#### Goal of the exercise
The answer must be every line below that contains the string "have".

Records from a dataset:
◇ ◇ ◇ ◇ ◇

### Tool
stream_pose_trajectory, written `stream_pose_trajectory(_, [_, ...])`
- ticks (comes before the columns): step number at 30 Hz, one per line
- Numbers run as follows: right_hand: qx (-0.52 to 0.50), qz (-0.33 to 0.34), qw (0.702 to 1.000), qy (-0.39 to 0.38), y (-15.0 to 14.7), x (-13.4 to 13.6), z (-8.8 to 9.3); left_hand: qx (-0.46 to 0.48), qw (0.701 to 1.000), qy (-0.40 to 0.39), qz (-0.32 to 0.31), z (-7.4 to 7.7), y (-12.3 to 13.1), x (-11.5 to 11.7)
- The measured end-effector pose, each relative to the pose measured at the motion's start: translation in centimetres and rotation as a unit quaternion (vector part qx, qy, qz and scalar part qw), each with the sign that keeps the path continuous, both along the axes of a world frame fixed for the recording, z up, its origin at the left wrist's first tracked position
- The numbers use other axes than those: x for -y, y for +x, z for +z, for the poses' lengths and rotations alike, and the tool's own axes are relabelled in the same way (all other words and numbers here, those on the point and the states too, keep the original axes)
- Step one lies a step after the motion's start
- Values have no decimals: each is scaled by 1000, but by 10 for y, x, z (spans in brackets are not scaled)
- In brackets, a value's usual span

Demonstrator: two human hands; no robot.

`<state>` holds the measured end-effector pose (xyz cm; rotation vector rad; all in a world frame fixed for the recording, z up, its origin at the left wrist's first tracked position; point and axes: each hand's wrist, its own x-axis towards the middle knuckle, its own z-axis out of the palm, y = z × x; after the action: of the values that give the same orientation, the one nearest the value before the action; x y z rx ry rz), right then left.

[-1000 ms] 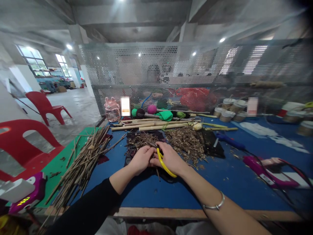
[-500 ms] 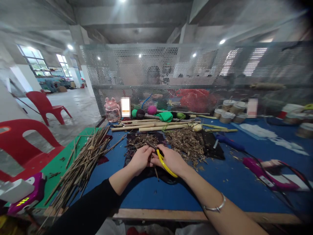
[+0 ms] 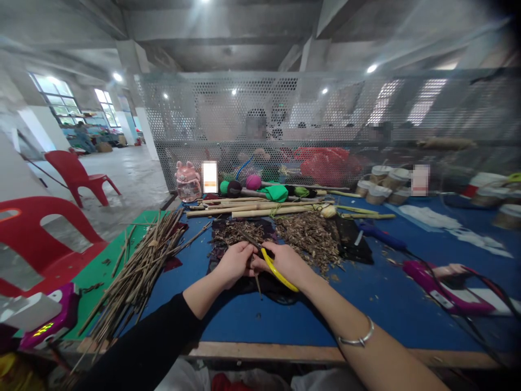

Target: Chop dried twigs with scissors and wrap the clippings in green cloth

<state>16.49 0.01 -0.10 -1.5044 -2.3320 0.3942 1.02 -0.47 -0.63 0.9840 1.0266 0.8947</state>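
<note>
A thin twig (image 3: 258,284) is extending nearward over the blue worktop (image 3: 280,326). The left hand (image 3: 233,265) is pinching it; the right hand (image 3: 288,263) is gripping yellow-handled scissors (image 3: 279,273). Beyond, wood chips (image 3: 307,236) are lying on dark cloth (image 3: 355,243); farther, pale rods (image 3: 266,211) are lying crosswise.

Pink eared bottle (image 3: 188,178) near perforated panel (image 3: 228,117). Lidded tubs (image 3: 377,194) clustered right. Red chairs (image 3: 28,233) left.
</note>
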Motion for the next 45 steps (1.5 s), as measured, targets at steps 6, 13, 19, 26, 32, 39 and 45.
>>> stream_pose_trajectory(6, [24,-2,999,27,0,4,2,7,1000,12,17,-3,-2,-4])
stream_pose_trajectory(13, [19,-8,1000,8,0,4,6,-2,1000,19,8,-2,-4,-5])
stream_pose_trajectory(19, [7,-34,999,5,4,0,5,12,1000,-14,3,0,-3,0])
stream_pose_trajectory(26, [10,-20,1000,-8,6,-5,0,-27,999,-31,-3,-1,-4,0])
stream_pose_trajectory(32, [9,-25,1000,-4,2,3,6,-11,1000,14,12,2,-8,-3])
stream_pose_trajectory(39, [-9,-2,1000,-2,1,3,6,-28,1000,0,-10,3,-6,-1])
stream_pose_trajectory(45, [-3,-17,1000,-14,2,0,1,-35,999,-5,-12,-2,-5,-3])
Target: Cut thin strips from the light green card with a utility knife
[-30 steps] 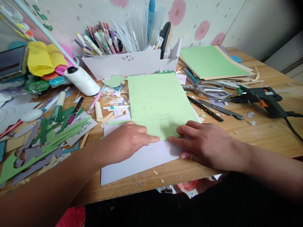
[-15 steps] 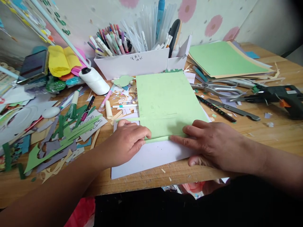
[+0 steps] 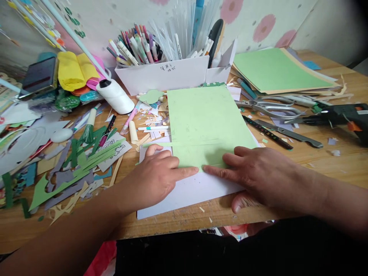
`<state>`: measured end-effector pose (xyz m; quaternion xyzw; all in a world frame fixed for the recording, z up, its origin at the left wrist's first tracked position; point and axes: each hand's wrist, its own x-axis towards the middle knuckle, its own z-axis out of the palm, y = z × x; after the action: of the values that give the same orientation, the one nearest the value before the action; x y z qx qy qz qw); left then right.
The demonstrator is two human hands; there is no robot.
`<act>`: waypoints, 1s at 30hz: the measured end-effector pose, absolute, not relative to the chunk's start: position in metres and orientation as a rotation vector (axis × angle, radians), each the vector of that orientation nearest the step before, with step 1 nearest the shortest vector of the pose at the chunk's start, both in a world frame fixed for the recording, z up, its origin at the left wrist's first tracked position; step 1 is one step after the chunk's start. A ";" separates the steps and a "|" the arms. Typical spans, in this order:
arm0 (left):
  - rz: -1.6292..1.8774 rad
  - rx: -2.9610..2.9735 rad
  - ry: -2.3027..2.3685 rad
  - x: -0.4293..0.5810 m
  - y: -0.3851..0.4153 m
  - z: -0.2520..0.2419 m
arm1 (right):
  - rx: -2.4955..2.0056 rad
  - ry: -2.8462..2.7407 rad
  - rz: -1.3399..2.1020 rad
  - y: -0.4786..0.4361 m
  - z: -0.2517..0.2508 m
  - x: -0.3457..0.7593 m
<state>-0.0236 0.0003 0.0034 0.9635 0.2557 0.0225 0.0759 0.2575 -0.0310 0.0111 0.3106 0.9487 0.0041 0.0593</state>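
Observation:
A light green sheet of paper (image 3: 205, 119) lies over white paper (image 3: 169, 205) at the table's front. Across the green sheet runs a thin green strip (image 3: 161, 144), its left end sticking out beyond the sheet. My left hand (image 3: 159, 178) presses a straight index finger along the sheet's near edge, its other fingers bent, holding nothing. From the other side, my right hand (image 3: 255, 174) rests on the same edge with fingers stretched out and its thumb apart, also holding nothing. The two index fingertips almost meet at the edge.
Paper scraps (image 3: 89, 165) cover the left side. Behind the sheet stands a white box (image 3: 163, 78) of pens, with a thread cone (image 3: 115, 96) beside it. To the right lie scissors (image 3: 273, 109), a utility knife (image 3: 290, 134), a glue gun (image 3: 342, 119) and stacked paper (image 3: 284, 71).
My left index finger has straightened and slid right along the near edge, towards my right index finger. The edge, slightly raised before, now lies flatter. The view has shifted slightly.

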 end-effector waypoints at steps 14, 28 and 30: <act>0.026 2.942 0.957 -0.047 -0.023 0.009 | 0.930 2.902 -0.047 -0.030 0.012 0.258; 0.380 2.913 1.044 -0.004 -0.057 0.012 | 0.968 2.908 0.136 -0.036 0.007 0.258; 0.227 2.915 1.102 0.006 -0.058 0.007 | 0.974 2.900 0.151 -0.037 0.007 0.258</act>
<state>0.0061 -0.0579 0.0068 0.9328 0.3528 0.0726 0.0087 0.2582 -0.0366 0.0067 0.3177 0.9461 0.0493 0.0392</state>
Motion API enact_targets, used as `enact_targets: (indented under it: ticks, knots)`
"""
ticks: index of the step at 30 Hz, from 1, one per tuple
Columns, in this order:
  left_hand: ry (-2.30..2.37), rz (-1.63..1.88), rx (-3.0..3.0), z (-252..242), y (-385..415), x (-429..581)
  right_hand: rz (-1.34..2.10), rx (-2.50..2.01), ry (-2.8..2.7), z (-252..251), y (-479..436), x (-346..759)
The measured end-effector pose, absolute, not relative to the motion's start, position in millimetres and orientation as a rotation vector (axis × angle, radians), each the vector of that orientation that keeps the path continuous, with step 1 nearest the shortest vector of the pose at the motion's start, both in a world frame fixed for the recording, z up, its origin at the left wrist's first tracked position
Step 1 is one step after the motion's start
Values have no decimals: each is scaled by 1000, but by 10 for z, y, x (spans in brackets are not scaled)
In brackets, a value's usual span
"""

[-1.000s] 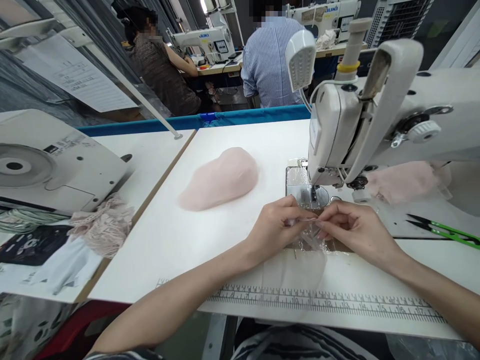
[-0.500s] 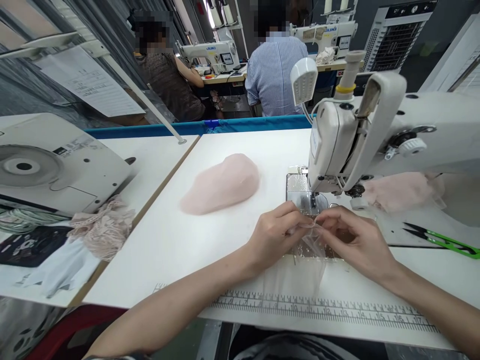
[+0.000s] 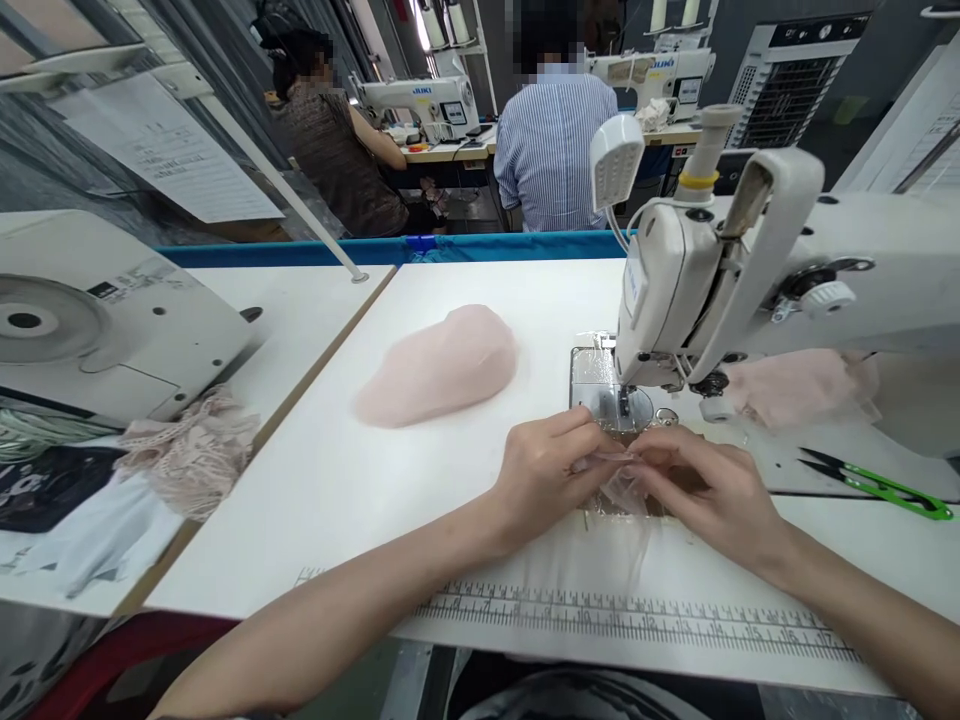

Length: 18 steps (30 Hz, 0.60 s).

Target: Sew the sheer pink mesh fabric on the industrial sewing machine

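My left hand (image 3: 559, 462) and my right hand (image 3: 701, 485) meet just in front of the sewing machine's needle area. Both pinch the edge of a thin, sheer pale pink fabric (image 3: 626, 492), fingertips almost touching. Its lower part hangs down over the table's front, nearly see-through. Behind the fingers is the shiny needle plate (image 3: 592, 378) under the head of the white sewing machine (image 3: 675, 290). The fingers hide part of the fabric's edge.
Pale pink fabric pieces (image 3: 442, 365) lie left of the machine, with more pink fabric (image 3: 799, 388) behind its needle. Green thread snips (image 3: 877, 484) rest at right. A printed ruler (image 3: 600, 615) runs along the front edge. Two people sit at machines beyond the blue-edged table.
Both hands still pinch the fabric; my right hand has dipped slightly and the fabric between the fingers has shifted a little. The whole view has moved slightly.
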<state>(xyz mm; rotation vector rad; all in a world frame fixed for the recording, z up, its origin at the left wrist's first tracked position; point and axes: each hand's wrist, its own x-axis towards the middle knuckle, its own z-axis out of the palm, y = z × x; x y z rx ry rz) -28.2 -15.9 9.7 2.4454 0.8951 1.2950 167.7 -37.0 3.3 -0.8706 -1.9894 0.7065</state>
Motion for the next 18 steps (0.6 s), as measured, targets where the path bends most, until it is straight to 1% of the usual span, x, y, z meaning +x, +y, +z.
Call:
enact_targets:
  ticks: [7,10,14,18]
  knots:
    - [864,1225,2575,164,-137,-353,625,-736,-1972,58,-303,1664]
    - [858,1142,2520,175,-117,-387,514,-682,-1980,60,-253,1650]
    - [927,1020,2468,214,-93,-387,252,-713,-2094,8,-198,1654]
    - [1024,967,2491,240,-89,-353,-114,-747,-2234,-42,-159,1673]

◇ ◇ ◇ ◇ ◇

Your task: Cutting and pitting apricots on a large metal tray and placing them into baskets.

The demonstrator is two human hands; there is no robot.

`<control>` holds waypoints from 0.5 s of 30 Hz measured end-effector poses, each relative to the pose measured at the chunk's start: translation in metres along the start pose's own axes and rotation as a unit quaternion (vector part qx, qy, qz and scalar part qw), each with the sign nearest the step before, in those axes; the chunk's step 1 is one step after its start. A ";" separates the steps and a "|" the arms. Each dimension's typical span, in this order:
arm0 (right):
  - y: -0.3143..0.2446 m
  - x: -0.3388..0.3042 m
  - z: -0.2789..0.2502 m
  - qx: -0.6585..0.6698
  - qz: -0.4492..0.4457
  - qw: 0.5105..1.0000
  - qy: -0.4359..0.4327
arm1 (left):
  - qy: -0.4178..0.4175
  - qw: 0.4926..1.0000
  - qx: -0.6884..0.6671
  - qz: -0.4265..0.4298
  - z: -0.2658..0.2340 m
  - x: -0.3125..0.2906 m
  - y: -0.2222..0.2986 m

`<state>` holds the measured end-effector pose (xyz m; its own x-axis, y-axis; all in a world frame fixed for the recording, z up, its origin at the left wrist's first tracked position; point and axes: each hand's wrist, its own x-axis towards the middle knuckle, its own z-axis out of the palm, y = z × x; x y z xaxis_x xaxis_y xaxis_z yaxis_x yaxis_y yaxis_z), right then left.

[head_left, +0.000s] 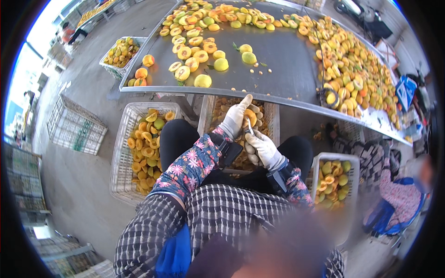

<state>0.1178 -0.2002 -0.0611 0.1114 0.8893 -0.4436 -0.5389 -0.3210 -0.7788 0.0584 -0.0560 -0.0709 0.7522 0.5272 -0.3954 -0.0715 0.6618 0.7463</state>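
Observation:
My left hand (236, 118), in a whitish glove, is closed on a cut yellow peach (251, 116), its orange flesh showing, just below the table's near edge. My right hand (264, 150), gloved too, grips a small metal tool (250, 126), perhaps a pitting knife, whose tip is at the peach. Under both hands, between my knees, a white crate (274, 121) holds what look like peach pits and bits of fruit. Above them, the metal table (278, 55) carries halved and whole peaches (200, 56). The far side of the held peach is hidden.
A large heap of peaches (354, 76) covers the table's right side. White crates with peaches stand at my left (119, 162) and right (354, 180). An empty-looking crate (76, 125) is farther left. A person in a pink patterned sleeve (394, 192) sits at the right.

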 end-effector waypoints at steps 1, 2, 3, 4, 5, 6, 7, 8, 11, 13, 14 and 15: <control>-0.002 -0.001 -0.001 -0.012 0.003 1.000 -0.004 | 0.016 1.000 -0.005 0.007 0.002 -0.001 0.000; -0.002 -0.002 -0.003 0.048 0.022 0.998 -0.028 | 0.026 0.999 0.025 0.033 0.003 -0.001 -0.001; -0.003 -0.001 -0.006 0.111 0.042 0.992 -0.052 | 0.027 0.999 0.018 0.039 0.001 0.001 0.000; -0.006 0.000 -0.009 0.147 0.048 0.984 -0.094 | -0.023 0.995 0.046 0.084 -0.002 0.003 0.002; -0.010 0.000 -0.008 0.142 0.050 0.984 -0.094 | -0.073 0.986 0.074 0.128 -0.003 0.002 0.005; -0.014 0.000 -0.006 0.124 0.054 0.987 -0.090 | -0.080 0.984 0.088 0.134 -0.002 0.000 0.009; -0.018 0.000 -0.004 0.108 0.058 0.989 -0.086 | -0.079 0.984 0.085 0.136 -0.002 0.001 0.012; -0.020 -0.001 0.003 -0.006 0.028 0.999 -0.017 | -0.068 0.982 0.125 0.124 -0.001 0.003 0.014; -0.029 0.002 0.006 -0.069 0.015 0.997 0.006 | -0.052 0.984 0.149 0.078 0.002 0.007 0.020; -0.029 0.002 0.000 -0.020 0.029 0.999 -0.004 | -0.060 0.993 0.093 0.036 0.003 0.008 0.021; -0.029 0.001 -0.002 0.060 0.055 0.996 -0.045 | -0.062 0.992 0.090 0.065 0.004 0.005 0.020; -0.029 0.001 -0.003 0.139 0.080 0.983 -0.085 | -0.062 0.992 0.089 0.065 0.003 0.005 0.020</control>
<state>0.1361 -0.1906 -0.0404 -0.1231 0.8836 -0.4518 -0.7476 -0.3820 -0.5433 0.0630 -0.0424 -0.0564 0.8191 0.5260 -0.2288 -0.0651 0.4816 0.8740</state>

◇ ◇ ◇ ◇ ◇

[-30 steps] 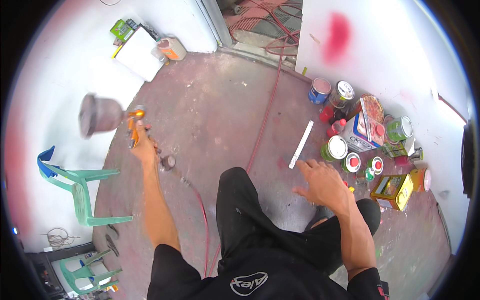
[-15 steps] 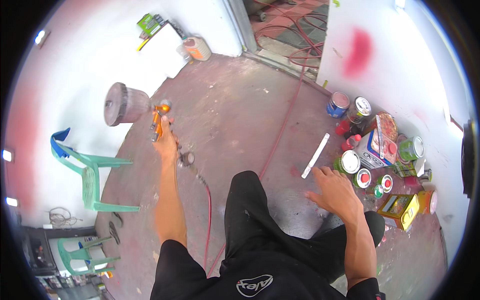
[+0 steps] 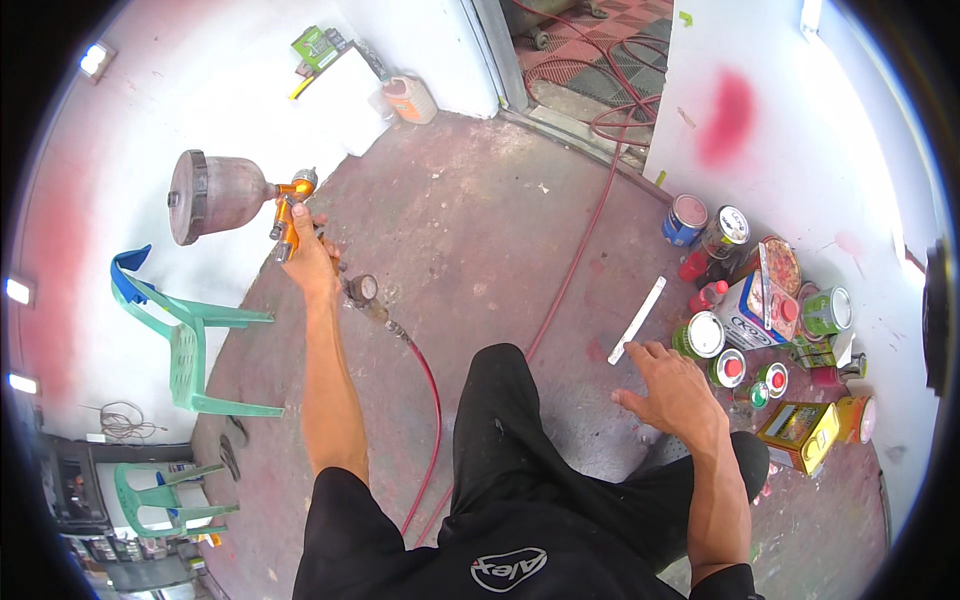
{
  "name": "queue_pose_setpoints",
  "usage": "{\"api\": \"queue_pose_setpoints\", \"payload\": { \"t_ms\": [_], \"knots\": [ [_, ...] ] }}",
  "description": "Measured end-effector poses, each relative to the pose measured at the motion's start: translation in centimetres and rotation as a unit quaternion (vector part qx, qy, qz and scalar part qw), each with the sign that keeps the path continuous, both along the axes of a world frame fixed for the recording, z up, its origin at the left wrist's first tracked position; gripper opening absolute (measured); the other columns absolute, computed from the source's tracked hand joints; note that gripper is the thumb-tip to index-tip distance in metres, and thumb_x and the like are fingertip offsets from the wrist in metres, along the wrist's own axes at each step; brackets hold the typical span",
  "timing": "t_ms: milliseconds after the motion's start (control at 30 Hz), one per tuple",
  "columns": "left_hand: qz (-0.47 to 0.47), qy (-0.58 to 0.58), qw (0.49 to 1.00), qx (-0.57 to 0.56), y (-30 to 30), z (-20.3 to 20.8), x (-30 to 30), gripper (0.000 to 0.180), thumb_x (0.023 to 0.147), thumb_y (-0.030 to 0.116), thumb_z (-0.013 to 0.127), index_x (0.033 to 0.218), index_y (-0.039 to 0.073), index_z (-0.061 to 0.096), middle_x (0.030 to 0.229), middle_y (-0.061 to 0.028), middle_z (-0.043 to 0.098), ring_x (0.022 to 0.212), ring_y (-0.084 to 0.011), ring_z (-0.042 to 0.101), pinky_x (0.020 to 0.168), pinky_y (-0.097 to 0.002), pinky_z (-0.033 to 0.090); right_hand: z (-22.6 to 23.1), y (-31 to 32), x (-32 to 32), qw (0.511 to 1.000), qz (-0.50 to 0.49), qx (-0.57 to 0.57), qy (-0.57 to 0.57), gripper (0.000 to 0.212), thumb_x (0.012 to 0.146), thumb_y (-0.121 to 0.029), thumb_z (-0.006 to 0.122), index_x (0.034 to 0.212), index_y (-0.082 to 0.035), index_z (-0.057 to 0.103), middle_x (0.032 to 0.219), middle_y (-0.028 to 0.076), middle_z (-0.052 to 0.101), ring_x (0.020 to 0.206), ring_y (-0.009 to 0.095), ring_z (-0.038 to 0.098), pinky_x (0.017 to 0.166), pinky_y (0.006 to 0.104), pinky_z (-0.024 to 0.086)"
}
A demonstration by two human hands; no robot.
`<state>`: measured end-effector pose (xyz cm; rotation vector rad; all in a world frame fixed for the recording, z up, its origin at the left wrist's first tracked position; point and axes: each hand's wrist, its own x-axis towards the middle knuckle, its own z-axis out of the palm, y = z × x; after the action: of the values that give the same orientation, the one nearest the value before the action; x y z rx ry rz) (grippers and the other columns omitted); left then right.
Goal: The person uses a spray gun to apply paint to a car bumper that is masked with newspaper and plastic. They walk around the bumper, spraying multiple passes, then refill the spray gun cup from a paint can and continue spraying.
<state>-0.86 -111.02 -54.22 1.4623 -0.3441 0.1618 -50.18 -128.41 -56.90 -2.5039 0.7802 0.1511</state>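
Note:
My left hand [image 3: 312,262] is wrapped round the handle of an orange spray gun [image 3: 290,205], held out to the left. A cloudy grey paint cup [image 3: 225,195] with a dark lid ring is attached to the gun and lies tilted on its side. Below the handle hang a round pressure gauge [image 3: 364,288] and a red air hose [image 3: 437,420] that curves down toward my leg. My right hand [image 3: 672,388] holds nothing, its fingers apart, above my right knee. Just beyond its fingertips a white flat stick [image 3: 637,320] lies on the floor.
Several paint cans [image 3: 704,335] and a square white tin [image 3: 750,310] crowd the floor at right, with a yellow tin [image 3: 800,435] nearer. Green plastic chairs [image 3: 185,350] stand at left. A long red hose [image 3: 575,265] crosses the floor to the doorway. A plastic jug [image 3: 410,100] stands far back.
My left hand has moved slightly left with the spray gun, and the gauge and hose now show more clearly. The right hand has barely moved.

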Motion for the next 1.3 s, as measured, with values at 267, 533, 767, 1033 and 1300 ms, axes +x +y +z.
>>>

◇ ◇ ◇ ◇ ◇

#### Answer section
- Values have no decimals: each is scaled by 1000, but by 10 for y, x, z (spans in brackets are not scaled)
Values have no decimals: each is scaled by 1000, but by 10 for z, y, x (spans in brackets are not scaled)

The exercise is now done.